Artificial intelligence is reshaping the world, powering innovations from self-driving cars to personalised shopping experiences. However, for many, diving into the AI field can seem like an impossible task, especially without a technical background. But here’s the good news: you don’t need to be a coder or a mathematician to get started in AI. In recent years, AI tools and learning resources have become more accessible, allowing curious beginners with no technical skills to explore and contribute to this field.
This guide will walk you through practical steps to get started in AI, focusing on accessible skills and resources, beginner-friendly tools, and strategies to build confidence and understanding. Whether you’re a business professional, a creative, or simply curious, you can make a start in AI today.

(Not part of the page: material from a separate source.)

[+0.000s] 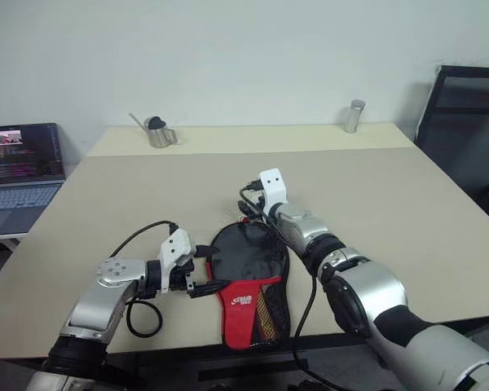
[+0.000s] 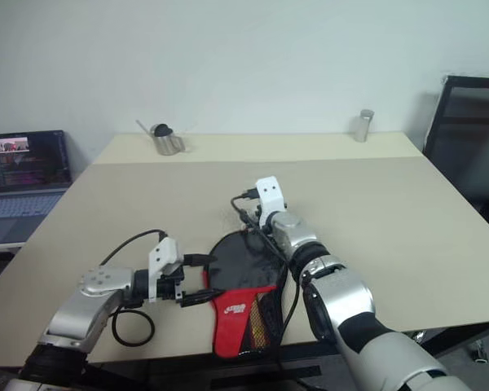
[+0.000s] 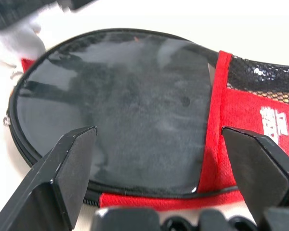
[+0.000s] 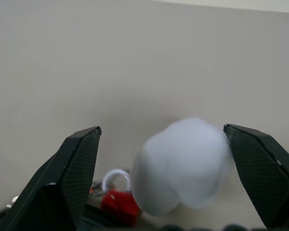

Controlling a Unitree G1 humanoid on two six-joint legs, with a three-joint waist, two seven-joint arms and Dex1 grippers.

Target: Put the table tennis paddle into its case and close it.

How to get started in AI without prior technical skills
1. Understanding the basics of AI
Before diving into AI tools or courses, it’s essential to understand foundational concepts. Familiarise yourself with terms like machine learning, deep learning, data science, and natural language processing (NLP). Resources like online articles, beginner-friendly videos, and podcasts can give you a solid grasp of AI terminology and applications without requiring any technical skills.
Quick resources:
- YouTube channels: Check out YouTube channels like “AI For Everyone” by Andrew Ng or “Lex Fridman Podcast” for beginner-friendly insights.

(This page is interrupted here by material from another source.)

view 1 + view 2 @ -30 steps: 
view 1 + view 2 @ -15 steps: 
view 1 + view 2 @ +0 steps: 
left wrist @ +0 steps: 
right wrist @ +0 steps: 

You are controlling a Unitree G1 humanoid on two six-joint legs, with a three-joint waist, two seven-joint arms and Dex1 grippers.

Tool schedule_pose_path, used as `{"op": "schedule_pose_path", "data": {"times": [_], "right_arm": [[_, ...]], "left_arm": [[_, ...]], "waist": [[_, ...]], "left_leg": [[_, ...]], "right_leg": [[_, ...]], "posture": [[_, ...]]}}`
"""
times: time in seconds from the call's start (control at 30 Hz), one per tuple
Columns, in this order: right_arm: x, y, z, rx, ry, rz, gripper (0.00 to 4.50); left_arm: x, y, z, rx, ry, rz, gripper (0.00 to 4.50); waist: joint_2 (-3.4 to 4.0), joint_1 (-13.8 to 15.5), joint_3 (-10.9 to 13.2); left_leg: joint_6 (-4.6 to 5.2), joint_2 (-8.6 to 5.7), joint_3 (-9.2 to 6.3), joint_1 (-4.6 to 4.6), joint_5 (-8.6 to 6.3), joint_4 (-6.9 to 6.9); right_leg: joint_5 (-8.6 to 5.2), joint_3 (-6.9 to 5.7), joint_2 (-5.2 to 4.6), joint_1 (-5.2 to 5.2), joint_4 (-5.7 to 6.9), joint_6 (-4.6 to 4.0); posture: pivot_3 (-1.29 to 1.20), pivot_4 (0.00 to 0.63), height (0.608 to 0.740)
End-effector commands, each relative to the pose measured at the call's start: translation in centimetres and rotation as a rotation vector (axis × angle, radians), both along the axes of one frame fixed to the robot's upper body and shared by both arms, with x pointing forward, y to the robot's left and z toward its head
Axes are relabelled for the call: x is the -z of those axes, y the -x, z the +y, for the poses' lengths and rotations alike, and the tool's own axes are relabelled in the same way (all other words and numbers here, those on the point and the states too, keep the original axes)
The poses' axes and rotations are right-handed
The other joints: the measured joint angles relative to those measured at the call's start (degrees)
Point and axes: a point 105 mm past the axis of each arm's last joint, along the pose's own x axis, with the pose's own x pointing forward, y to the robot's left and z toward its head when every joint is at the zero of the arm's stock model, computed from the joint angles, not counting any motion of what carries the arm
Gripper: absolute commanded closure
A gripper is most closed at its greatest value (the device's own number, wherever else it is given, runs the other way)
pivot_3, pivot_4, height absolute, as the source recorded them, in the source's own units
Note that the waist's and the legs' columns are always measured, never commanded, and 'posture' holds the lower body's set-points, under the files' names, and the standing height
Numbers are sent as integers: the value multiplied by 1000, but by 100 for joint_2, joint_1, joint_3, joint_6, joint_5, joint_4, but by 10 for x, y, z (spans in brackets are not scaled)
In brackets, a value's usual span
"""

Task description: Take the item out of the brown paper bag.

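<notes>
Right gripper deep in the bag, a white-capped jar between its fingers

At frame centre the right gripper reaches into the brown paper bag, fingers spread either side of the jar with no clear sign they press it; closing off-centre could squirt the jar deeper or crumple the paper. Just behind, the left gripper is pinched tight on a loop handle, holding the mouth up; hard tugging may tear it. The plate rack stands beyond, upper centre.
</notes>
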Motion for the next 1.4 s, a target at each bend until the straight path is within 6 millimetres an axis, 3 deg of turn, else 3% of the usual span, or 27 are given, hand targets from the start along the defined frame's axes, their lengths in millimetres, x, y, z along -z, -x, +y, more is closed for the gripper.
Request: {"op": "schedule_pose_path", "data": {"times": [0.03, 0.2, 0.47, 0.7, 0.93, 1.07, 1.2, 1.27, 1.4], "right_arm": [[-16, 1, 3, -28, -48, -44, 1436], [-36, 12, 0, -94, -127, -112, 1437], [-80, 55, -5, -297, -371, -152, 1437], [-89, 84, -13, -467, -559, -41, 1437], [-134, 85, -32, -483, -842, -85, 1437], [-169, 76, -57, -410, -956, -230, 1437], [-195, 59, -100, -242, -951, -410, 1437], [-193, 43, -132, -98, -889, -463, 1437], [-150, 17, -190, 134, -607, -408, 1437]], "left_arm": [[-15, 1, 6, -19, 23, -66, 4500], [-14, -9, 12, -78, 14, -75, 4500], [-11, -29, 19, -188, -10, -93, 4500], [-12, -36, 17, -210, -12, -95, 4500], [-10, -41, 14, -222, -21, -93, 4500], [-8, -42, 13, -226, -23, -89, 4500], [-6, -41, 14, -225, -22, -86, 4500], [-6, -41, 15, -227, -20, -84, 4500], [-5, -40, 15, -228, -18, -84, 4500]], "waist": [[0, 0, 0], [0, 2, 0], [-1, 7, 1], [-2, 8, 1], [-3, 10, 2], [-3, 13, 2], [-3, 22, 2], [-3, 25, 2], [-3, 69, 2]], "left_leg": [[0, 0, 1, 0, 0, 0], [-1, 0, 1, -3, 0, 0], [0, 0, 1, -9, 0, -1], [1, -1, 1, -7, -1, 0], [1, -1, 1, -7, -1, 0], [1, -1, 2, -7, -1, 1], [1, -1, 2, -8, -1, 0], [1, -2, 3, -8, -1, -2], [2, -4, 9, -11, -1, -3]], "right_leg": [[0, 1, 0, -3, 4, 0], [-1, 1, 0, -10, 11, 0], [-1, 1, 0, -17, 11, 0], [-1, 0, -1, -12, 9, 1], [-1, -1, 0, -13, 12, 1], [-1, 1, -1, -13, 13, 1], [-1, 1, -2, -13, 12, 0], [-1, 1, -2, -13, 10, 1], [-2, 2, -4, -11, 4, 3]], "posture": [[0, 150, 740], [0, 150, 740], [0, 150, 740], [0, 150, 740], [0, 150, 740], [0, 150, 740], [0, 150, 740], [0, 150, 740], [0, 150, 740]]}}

- AI glossaries: Sites like IBM or Google AI have glossaries that explain complex terms in simple language.
2. Learn with free AI resources
Many respected institutions and platforms offer free introductory AI courses. These courses break down complicated AI concepts into digestible lessons, making it easy for beginners without technical knowledge to follow along.
Recommended free courses:
- AI for Everyone by Andrew Ng (Coursera): A non-technical overview of AI and its potential impact on various industries.

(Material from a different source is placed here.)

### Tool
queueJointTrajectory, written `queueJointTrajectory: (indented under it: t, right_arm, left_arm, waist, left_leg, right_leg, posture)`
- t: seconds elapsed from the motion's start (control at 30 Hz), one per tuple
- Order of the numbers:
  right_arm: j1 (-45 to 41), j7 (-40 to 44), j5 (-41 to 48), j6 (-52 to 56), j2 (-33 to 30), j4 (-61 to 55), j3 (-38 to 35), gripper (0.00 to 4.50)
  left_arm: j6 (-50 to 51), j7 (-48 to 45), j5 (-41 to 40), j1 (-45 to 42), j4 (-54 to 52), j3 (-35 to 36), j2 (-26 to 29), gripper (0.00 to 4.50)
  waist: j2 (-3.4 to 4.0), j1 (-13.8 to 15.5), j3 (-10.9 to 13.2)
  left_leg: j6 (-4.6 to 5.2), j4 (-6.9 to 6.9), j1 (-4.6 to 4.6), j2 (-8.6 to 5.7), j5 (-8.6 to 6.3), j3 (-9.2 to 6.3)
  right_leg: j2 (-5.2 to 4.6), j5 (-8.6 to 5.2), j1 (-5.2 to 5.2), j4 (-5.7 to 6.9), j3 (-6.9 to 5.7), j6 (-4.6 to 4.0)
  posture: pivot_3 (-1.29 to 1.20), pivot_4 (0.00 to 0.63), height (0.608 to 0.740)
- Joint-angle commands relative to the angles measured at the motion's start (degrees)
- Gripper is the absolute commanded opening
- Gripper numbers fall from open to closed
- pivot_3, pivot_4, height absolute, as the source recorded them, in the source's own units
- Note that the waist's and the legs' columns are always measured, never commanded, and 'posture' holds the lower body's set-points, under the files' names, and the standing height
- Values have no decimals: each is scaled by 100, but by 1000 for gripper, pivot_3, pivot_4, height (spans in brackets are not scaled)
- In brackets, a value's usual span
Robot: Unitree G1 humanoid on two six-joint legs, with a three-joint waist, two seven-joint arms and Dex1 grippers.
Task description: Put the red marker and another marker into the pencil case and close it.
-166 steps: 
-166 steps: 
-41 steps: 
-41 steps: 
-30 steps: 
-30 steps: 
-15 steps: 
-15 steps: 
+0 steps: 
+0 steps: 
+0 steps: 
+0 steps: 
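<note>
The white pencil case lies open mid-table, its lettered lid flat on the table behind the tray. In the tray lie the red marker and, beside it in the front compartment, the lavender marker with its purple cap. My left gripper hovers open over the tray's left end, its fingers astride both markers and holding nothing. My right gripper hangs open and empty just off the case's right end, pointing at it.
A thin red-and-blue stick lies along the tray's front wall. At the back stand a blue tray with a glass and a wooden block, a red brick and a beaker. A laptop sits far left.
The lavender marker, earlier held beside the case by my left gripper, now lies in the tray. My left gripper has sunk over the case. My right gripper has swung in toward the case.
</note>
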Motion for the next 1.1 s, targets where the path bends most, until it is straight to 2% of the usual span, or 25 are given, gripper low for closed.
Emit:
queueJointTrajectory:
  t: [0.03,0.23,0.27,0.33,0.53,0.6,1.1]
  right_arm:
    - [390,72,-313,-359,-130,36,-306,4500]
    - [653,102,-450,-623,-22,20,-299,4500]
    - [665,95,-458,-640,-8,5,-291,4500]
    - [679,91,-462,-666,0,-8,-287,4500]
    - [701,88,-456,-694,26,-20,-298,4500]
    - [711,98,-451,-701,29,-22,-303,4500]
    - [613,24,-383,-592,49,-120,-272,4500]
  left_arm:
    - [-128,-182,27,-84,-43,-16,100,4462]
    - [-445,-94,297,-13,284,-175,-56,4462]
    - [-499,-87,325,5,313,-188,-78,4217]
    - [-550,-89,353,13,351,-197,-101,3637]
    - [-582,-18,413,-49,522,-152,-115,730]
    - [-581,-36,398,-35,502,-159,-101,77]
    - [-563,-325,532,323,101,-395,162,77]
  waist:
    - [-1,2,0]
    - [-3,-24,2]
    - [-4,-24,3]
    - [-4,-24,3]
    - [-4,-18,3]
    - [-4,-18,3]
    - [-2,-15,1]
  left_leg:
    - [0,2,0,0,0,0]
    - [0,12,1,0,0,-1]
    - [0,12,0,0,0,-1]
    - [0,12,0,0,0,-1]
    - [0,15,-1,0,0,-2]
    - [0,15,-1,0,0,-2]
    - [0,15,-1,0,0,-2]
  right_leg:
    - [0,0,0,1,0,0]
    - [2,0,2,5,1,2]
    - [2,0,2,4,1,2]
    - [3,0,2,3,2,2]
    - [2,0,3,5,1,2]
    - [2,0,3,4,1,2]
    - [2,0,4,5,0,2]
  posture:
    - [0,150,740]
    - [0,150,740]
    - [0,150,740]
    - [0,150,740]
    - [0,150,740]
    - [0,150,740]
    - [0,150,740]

- Elements of AI by Reaktor and the University of Helsinki: Covers AI basics in a simple, friendly format.
- Google’s Machine Learning Crash Course: Although slightly technical, it includes practical exercises that you can explore at your own pace.
3. Practical AI tools for non-techies
Today, AI-powered tools allow beginners to experiment without needing to write code. Many of these tools use drag-and-drop interfaces, enabling users to easily apply AI to real-world problems.
AI tools to explore:
- Teachable machine by Google: A user-friendly tool for creating image, sound, and pose models without coding.
- Runway ML: An intuitive platform for working with machine learning models for creative tasks like image and video editing.
- ChatGPT: OpenAI’s conversational AI, which you can use to simulate interactions or brainstorm ideas.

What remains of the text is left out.